What to produce:
Return the listing below unchanged, except that the pictures are dropped.

Source material:
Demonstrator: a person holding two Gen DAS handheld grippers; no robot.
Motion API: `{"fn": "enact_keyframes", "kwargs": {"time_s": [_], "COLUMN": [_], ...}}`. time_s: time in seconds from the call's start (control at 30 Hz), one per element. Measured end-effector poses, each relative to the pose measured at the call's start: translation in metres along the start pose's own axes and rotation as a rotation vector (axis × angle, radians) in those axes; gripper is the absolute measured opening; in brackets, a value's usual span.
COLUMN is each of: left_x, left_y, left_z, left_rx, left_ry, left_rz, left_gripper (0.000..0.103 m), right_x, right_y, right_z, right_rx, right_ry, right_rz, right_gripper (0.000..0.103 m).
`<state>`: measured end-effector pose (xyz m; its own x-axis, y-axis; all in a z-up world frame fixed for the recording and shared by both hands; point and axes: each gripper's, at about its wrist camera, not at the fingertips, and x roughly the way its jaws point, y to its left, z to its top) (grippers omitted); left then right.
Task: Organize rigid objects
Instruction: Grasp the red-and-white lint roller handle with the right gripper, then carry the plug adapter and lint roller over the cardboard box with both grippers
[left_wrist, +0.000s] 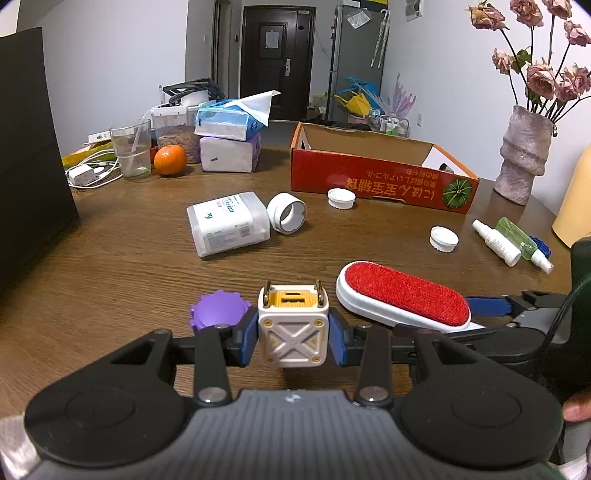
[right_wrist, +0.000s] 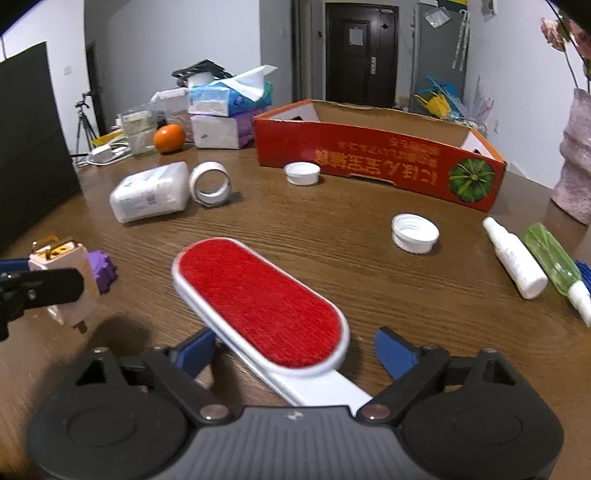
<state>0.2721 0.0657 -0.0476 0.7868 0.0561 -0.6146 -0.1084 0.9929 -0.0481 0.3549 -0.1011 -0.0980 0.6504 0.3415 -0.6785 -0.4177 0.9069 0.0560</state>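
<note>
plastic cube clamped, brush straddled but not yet gripped

hard white and yellow plastic makes up the charger cube (left_wrist: 293, 332), which is pinched on its two flat side faces by the blue pads of the left gripper (left_wrist: 293, 338). it is held near the front edge of the wooden table (left_wrist: 129, 266), metal prongs pointing away, and in the right wrist view it appears lifted clear of the wood. the cube is judged light, stiff and not fragile; its flat sides suit a squeeze, though the smooth shell could slip if the grip is slackened, and the prongs are best kept free of contact.

a purple gear-shaped piece (left_wrist: 218, 308) lies on the table just beside the cube.

the red lint brush (right_wrist: 258, 302) lies on the table near the front edge, its white handle (right_wrist: 325, 391) running back between the fingers of the right gripper (right_wrist: 295, 350). those fingers are spread wide, one on each side, and no contact with the brush is seen. the brush is judged rigid and light, but long, so a hold on the narrow handle close to the head is advised; the red pile is soft and would yield under the pads.

the red cardboard box (right_wrist: 376, 158) stands open towards the far edge and is judged the likely destination.
</note>
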Motion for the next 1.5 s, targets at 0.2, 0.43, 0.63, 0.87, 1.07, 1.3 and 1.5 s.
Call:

Solution to the problem:
Demonstrator: a person holding two Gen DAS handheld grippers; no robot.
Motion API: `{"fn": "enact_keyframes", "kwargs": {"time_s": [_], "COLUMN": [_], ...}}`. time_s: time in seconds from the call's start (control at 30 Hz), one per element. Measured end-effector poses, each relative to the pose measured at the call's start: translation in metres along the start pose's own axes and rotation as a rotation vector (axis × angle, radians) in those axes; gripper is the absolute measured opening; in brackets, a value's usual span.
COLUMN is each of: left_x, left_y, left_z, left_rx, left_ry, left_rz, left_gripper (0.000..0.103 m), right_x, right_y, right_z, right_rx, right_ry, right_rz, right_gripper (0.000..0.103 m).
`<state>`: measured end-effector pose (xyz m; its own x-axis, y-axis; all in a z-up world frame fixed for the recording and shared by both hands; point and axes: each gripper's, at about its wrist camera, not at the fingertips, and x roughly the way its jaws point, y to its left, z to its top) (grippers omitted); left then right.
Task: Organize rigid objects
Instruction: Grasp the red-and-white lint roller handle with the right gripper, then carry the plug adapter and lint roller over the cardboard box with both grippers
[left_wrist, +0.000s] 
[right_wrist, +0.000s] 
<state>0.2721 0.0657 -0.0476 0.7868 0.0561 -0.6146 -0.1084 0.9929 -0.0481 0.3549 -0.1011 -0.0980 0.6504 0.3415 -0.6785 -0.4177 0.9069 0.0560</state>
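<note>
plastic cube clamped, brush straddled but not yet gripped

hard white and yellow plastic makes up the charger cube (left_wrist: 293, 332), which is pinched on its two flat side faces by the blue pads of the left gripper (left_wrist: 293, 338). it is held near the front edge of the wooden table (left_wrist: 129, 266), metal prongs pointing away, and in the right wrist view it appears lifted clear of the wood. the cube is judged light, stiff and not fragile; its flat sides suit a squeeze, though the smooth shell could slip if the grip is slackened, and the prongs are best kept free of contact.

a purple gear-shaped piece (left_wrist: 218, 308) lies on the table just beside the cube.

the red lint brush (right_wrist: 258, 302) lies on the table near the front edge, its white handle (right_wrist: 325, 391) running back between the fingers of the right gripper (right_wrist: 295, 350). those fingers are spread wide, one on each side, and no contact with the brush is seen. the brush is judged rigid and light, but long, so a hold on the narrow handle close to the head is advised; the red pile is soft and would yield under the pads.

the red cardboard box (right_wrist: 376, 158) stands open towards the far edge and is judged the likely destination.
</note>
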Motion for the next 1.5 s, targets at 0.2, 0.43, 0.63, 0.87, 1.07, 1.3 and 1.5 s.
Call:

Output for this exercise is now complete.